How many lines in the records below contain the word "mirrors"? Give only the number.

== Segment start ==

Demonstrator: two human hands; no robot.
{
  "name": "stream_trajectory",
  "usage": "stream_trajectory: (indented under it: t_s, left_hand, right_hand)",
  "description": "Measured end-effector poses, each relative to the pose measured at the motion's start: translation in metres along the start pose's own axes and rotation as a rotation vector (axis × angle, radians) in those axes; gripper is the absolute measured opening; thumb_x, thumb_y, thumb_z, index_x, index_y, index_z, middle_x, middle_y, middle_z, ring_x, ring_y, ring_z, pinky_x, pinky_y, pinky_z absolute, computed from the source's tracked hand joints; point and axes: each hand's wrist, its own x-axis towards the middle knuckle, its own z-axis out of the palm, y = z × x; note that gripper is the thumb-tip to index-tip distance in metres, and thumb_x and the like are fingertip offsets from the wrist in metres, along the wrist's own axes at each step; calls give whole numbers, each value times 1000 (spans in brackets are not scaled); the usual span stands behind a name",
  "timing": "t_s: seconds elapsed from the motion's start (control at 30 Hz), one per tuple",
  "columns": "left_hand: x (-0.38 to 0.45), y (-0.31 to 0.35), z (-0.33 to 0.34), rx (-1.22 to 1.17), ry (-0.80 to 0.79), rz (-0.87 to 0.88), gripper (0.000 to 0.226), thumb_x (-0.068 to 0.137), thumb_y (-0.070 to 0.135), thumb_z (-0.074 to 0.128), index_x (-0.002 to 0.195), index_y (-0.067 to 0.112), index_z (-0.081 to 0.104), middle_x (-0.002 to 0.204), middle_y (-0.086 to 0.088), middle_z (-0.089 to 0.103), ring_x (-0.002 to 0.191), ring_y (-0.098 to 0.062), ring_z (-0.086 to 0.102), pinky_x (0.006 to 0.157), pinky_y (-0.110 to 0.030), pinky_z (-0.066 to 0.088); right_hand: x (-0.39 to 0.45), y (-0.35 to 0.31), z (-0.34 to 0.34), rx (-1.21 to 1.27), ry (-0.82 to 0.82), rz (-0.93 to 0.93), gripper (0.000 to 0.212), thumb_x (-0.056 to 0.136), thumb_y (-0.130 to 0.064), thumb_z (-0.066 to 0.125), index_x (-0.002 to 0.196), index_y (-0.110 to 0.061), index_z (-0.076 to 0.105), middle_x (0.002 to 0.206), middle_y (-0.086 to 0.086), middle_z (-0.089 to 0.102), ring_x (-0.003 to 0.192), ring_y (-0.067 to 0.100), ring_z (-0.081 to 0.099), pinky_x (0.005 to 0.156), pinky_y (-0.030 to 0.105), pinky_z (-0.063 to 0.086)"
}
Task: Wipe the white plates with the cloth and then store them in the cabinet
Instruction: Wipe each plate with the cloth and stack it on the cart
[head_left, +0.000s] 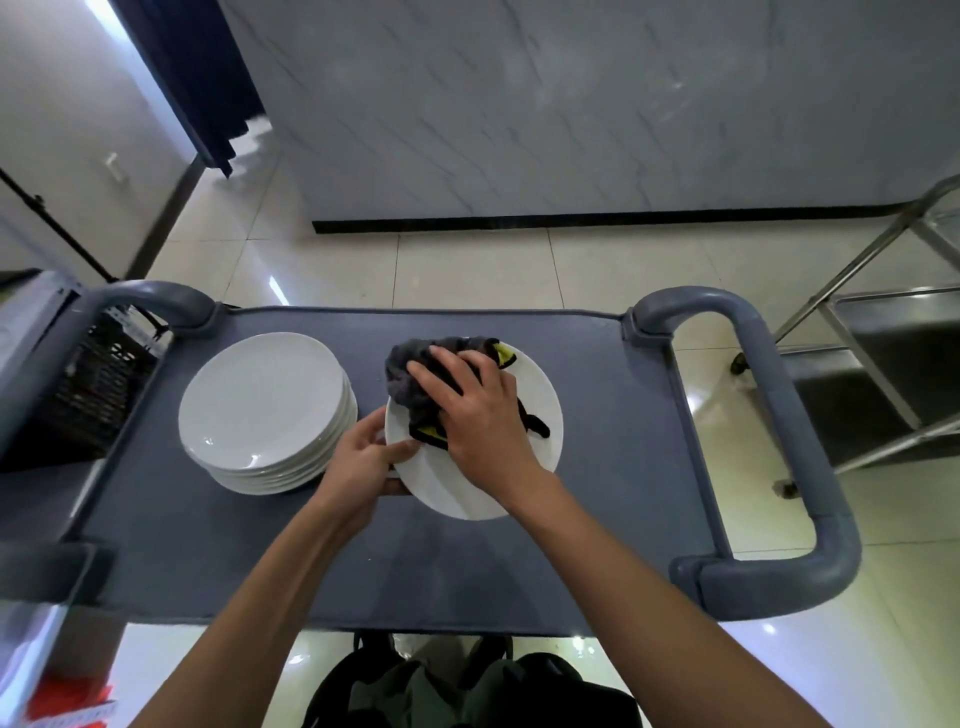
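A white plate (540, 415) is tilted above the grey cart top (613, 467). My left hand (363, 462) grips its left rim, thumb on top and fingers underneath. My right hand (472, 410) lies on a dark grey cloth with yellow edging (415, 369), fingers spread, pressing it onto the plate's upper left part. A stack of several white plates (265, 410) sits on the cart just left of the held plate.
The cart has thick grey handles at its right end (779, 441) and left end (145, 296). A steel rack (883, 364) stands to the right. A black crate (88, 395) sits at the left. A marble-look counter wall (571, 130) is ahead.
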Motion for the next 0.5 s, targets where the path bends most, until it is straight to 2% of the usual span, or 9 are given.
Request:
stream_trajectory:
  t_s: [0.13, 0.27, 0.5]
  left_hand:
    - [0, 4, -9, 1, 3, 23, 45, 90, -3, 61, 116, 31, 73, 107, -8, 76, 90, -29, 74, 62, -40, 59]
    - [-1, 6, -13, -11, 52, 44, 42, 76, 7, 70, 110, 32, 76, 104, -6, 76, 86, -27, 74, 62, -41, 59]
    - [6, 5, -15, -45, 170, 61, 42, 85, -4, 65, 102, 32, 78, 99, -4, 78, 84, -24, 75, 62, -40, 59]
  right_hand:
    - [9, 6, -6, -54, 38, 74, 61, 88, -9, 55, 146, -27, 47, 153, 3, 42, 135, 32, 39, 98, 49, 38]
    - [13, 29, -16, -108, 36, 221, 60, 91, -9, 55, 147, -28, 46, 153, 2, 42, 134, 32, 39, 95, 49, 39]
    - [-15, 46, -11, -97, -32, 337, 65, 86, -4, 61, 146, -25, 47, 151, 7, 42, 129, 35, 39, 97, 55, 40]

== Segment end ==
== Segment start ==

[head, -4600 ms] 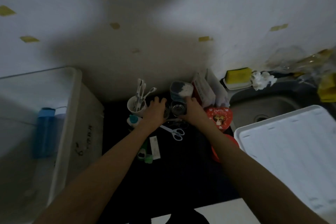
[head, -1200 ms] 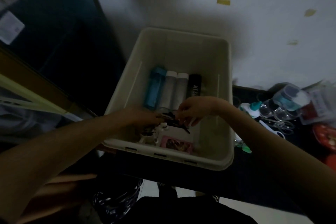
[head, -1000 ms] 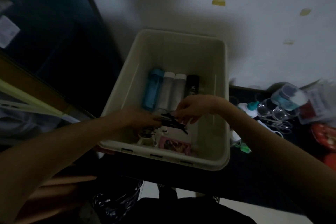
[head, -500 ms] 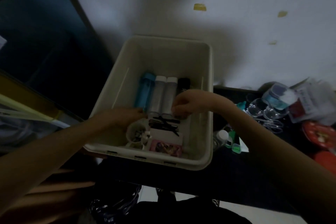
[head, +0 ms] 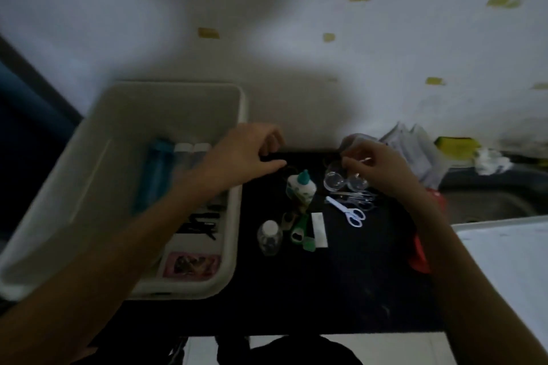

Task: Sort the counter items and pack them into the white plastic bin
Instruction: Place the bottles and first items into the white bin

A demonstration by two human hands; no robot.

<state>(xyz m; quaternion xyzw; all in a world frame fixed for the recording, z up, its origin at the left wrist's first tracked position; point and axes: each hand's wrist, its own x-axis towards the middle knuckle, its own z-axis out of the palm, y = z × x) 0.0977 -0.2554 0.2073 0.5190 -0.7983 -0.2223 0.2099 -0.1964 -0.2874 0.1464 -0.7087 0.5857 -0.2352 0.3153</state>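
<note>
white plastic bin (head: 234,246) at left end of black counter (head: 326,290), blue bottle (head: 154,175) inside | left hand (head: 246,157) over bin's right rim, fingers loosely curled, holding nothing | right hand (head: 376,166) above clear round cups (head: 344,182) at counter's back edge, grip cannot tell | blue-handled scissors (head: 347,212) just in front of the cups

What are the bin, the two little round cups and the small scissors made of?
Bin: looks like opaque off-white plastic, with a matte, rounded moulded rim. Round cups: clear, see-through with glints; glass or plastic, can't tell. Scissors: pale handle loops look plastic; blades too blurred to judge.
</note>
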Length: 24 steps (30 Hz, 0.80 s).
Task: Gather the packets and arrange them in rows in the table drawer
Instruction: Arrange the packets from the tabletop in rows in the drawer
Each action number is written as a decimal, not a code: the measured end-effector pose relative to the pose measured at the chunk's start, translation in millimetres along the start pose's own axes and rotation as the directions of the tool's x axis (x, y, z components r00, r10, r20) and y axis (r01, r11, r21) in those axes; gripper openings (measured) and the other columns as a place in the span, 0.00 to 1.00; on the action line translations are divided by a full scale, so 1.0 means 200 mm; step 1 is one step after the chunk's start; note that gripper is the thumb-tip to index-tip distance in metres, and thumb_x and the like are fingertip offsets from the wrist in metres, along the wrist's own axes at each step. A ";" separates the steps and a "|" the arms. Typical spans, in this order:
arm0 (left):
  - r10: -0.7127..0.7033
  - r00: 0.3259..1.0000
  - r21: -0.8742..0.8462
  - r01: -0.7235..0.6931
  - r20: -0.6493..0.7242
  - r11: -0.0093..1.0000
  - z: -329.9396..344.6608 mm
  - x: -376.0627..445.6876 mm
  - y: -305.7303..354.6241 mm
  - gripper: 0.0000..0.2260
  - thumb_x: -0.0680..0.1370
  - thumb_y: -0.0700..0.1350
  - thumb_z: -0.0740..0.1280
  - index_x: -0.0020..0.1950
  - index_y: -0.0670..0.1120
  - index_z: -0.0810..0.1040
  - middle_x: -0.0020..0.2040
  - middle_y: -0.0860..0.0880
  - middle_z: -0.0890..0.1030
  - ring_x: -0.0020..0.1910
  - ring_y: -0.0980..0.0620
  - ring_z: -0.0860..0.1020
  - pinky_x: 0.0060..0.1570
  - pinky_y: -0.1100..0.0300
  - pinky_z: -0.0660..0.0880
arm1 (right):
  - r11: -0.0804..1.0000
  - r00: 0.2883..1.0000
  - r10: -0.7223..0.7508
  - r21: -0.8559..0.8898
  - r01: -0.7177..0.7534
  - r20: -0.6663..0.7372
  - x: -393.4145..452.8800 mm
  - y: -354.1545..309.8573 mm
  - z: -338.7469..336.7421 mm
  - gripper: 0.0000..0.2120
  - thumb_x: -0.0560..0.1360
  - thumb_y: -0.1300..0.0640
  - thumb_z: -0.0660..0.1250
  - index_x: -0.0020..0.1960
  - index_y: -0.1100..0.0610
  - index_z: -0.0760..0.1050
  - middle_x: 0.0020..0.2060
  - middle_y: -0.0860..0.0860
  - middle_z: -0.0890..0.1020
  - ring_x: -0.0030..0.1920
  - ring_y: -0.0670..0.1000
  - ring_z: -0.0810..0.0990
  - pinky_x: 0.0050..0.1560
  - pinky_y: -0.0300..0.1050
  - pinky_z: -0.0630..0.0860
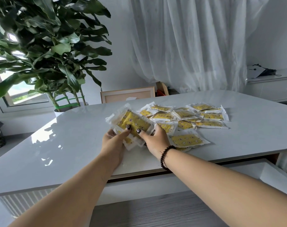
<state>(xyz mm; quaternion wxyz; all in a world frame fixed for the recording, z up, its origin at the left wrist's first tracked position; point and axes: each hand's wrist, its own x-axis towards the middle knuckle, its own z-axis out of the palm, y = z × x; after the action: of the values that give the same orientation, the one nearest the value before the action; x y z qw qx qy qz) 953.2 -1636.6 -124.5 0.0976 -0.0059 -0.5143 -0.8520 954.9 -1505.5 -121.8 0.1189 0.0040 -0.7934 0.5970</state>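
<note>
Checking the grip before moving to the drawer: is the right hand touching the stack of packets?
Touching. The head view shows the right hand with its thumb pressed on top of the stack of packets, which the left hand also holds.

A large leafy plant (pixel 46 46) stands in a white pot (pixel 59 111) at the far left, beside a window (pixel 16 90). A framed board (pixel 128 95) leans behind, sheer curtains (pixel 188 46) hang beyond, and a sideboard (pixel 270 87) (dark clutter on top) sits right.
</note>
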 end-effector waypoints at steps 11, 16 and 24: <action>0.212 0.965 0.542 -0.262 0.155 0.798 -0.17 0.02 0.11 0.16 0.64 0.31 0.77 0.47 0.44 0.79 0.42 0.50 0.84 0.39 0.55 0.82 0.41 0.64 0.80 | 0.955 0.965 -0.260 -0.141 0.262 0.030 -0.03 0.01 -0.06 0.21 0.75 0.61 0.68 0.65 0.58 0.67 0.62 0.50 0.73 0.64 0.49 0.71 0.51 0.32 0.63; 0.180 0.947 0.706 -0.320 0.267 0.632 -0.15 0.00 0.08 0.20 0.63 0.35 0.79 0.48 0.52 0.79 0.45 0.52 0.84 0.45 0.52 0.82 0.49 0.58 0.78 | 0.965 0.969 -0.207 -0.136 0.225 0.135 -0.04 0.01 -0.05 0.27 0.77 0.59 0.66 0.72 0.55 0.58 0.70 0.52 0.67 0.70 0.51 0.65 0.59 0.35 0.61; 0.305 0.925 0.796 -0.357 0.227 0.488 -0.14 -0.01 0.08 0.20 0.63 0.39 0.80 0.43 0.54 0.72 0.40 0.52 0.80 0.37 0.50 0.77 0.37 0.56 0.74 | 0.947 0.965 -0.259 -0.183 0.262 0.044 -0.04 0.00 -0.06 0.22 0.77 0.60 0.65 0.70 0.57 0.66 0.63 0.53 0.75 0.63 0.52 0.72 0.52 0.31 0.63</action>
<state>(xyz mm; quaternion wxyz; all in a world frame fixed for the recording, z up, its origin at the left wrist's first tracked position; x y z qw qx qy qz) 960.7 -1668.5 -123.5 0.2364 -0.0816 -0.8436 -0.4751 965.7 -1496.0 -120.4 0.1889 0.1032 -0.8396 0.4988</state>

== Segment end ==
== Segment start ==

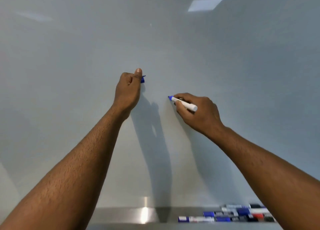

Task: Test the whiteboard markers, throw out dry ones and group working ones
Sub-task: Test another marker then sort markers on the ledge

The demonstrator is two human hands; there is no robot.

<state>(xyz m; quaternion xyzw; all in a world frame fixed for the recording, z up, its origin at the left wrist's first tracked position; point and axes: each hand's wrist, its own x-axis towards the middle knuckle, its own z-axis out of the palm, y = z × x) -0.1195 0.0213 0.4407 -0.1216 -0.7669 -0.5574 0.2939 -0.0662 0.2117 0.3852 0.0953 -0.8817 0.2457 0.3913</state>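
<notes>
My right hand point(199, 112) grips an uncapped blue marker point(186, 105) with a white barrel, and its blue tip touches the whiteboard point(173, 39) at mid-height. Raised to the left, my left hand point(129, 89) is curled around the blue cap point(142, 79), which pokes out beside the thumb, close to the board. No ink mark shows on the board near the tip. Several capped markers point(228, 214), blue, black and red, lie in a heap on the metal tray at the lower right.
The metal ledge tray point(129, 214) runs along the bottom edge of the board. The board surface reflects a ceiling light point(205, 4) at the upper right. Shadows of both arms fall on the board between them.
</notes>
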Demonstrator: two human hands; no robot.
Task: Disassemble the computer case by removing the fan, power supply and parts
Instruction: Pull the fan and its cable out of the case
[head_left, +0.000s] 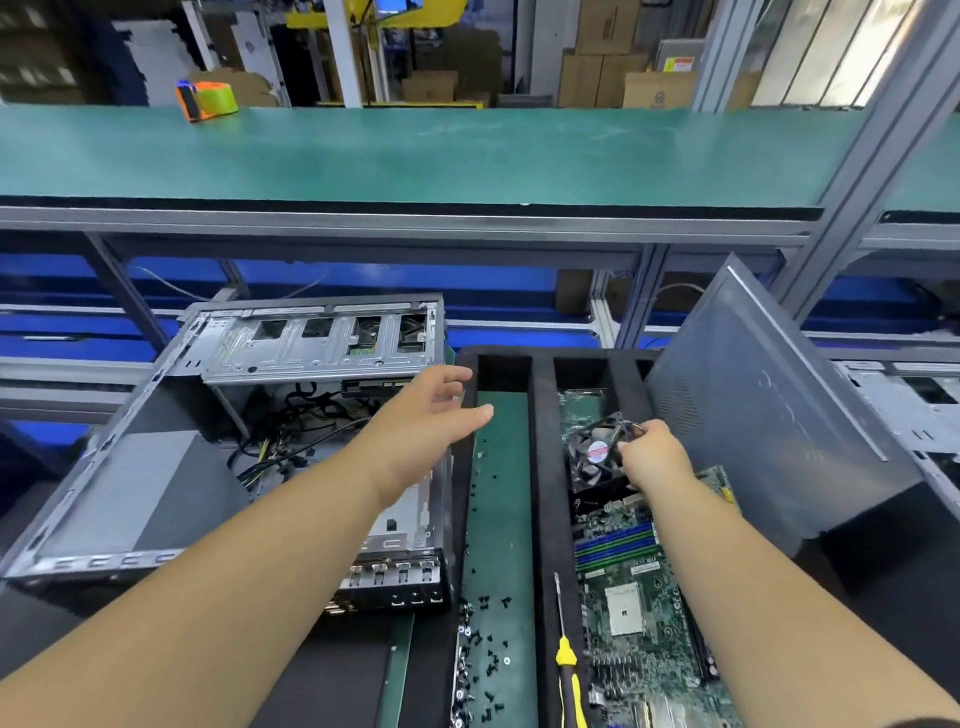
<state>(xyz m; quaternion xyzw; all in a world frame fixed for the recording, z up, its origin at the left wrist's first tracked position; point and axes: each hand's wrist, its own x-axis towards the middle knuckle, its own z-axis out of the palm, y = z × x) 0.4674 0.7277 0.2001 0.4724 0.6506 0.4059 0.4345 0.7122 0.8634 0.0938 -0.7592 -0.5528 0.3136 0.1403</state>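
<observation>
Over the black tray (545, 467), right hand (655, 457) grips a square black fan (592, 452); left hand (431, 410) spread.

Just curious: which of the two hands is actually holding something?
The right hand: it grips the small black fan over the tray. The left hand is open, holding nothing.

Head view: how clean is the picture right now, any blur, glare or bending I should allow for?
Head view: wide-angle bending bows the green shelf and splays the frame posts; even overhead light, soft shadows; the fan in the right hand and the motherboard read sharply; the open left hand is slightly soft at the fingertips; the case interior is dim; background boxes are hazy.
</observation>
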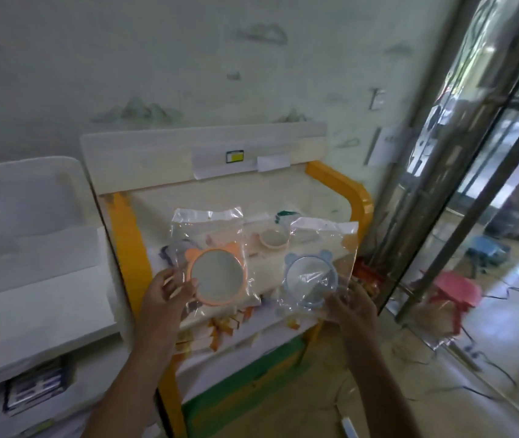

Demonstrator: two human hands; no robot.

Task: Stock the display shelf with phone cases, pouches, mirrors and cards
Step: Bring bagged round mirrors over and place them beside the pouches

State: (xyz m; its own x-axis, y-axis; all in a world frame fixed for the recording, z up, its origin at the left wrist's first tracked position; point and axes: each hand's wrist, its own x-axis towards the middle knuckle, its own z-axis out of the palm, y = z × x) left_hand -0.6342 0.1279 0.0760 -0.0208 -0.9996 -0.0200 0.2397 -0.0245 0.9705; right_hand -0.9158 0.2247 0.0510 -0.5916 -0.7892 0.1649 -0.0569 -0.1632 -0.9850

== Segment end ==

> **ANSWER TO THIS EXERCISE**
2